Title: Pediatric Rheumatology - Clinical and Therapeutic Aspects: Juvenile Idiopathic Arthritis

Session Type: Abstract Submissions (ACR)

Background/Purpose: The concept of Health-related quality of life (HrQoL) has been widely accepted as a burden of disease measure in recent years. The improvement in HrQoL is an important therapy goal in the treatment of patients with juvenile idiopathic arthritis (JIA). We investigated the 12-month course of HrQol in an unselected cohort of patients with JIA after therapy start with Etanercept and identified its associated factors.
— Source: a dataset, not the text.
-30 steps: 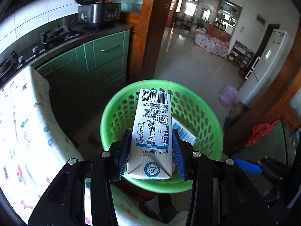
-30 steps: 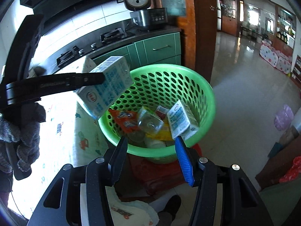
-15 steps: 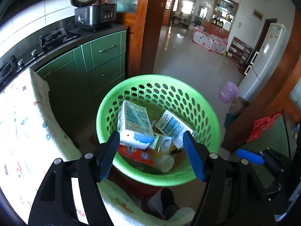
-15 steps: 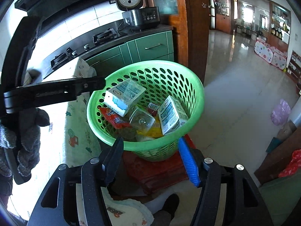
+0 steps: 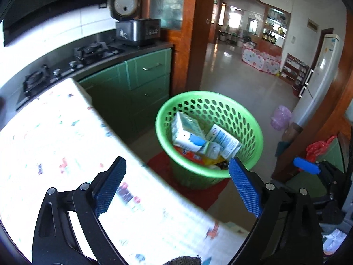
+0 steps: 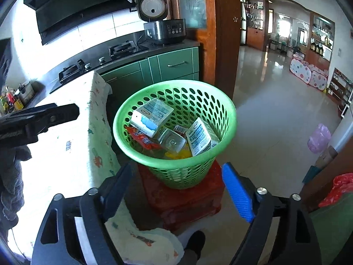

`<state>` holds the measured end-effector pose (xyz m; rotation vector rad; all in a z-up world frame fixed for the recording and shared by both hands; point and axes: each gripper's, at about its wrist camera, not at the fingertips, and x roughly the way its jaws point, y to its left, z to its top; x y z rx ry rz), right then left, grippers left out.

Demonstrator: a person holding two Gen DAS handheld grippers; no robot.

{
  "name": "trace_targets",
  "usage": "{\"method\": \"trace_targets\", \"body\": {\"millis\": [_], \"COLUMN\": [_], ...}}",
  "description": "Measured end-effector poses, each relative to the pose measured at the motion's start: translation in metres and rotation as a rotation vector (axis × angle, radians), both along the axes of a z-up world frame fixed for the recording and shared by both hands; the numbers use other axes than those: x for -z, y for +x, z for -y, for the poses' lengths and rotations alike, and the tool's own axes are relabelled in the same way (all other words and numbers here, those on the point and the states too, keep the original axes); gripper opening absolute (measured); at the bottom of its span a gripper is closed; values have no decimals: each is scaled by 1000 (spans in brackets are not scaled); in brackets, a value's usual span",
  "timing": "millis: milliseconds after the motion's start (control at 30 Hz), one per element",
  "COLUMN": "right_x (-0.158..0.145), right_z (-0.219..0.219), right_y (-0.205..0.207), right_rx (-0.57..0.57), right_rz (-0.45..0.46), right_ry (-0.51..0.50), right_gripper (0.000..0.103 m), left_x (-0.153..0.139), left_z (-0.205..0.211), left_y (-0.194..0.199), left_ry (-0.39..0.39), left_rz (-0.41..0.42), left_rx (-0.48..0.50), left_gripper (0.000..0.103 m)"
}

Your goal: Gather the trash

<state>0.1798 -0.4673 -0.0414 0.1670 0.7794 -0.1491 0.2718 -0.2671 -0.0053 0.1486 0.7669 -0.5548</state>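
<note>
With the carton [image 6: 152, 117] lying in the basket [image 6: 229, 110] and both your left hand-held gripper [image 5: 176, 182] and right hand-held gripper [image 6: 176, 185] gaping empty, you should seek more trash on the desk [image 5: 55, 143].

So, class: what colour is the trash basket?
Green basket, with round holes; clearest in the right wrist view.

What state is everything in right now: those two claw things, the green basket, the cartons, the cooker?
left gripper: open, holding nothing
right gripper: open, holding nothing
green basket: upright on a red stool, partly filled
milk carton: lying tilted on the trash
second carton: leaning against the basket wall
rice cooker: lid up
</note>
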Motion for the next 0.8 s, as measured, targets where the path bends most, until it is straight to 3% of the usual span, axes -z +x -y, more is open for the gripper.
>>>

Methods: Children were enrolled in the BiKer (Biologics in Paediatric Rheumatology) registry. A random subset of children completed the Pediatric Quality of Life Inventory (PedsQL) after the start of Etanercept treatment and was followed-up monthly for 6 monthly and bimonthly thereafter for up to one year. The 12-month course of the PedsQL total score and predictors for the change in HrQoL were investigated by growth curve modeling. The role of the depending predictor variables of an inactive disease and level of pain were studied in the course of HrQoL. The criteria by Wallace (2004) were applied to define inactive disease, the level of pain was assessed on a visual analogue scale (0-100) and functioning was measured by the CHAQ.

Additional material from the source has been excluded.